▶ [To do]: Write the lines out again, from the top of the material to the line containing "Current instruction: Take", pictures excluded.

▶ [Collected data]:
---------------

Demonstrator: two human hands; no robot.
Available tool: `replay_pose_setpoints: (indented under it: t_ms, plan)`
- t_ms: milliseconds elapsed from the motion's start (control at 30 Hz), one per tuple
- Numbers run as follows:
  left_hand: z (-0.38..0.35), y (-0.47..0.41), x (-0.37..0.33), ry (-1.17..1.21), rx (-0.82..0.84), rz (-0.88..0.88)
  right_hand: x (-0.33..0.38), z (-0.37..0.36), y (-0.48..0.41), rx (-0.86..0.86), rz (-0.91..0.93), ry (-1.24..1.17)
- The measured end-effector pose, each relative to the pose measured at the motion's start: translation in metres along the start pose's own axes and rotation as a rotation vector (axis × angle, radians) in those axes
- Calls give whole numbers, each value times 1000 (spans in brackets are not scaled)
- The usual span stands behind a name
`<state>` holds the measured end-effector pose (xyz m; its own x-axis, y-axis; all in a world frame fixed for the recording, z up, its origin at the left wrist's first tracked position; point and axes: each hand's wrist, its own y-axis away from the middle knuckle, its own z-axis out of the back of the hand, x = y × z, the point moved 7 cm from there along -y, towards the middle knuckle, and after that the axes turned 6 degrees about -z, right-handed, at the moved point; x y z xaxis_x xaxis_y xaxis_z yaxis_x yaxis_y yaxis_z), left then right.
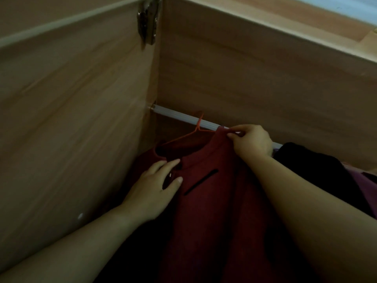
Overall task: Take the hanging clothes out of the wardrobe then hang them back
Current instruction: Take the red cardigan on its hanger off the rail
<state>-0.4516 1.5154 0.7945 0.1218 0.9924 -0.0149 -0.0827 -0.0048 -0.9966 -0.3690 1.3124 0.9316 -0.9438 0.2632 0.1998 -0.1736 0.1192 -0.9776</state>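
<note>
A dark red garment (206,211) hangs on an orange hanger (195,129), whose hook sits over the white rail (175,115) inside the wooden wardrobe. My right hand (251,141) pinches the garment's shoulder close to the rail. My left hand (157,186) lies on the front of the garment just below its collar, thumb and fingers around a dark button. The lower part of the garment is lost in shadow.
The open wardrobe door (71,119) stands at the left, with a metal hinge (148,21) at its top. A black garment (310,166) and a purple one (367,186) hang to the right on the same rail. The wardrobe's back panel (244,78) is behind.
</note>
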Motion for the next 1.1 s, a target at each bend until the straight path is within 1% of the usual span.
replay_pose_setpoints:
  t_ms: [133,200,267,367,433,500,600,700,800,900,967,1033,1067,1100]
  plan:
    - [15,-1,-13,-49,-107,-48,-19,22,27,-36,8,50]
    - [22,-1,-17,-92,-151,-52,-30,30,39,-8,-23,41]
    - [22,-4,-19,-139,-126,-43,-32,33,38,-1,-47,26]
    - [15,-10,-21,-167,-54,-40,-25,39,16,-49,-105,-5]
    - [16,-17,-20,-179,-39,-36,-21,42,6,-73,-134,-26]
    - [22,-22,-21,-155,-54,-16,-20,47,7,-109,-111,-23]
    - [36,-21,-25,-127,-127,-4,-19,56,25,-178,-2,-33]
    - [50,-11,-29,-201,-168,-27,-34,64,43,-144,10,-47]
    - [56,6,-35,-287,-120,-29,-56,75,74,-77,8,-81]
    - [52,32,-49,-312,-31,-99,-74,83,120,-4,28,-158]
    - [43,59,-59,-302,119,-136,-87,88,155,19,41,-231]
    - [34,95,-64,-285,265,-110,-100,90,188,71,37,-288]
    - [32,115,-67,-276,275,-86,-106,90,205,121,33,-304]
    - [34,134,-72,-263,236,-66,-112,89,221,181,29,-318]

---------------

▶ [Response]:
Demonstrator: two human hands; no robot.
Available tool: `replay_pose_setpoints: (indented under it: t_ms, plan)`
- t_ms: milliseconds elapsed from the motion's start (control at 30 Hz), one per tuple
- Numbers run as follows:
  left_hand: z (-0.38..0.35), y (-0.47..0.41), x (-0.37..0.33), ry (-1.17..1.21), rx (-0.82..0.84), rz (-0.88..0.88)
  right_hand: x (-0.33..0.38), z (-0.37..0.36), y (-0.48..0.41), rx (-0.86..0.86), rz (-0.91..0.93), ry (-1.24..1.17)
- The measured end-effector pose, each relative to the pose measured at the motion's start: translation in metres along the start pose's own axes and rotation as a rotation vector (axis × angle, radians) in those axes
- Calls give whole numbers, each value times 1000 (spans in brackets are not scaled)
- The usual span stands behind a name
`<state>` holds the measured end-effector pose (xyz m; its own x-axis, y-axis; all in a world frame fixed for the recording, z up, its origin at the left wrist's first tracked position; point and axes: each hand's wrist, its own y-axis away from the middle knuckle, its own z-axis out of the back of the hand, x = y × z, the point moved 7 cm from there along -y, towards the middle knuckle, and after that the axes turned 6 degrees about -z, right-handed, at the moved point; x y z xaxis_x xaxis_y xaxis_z yaxis_x yaxis_y yaxis_z), left then right.
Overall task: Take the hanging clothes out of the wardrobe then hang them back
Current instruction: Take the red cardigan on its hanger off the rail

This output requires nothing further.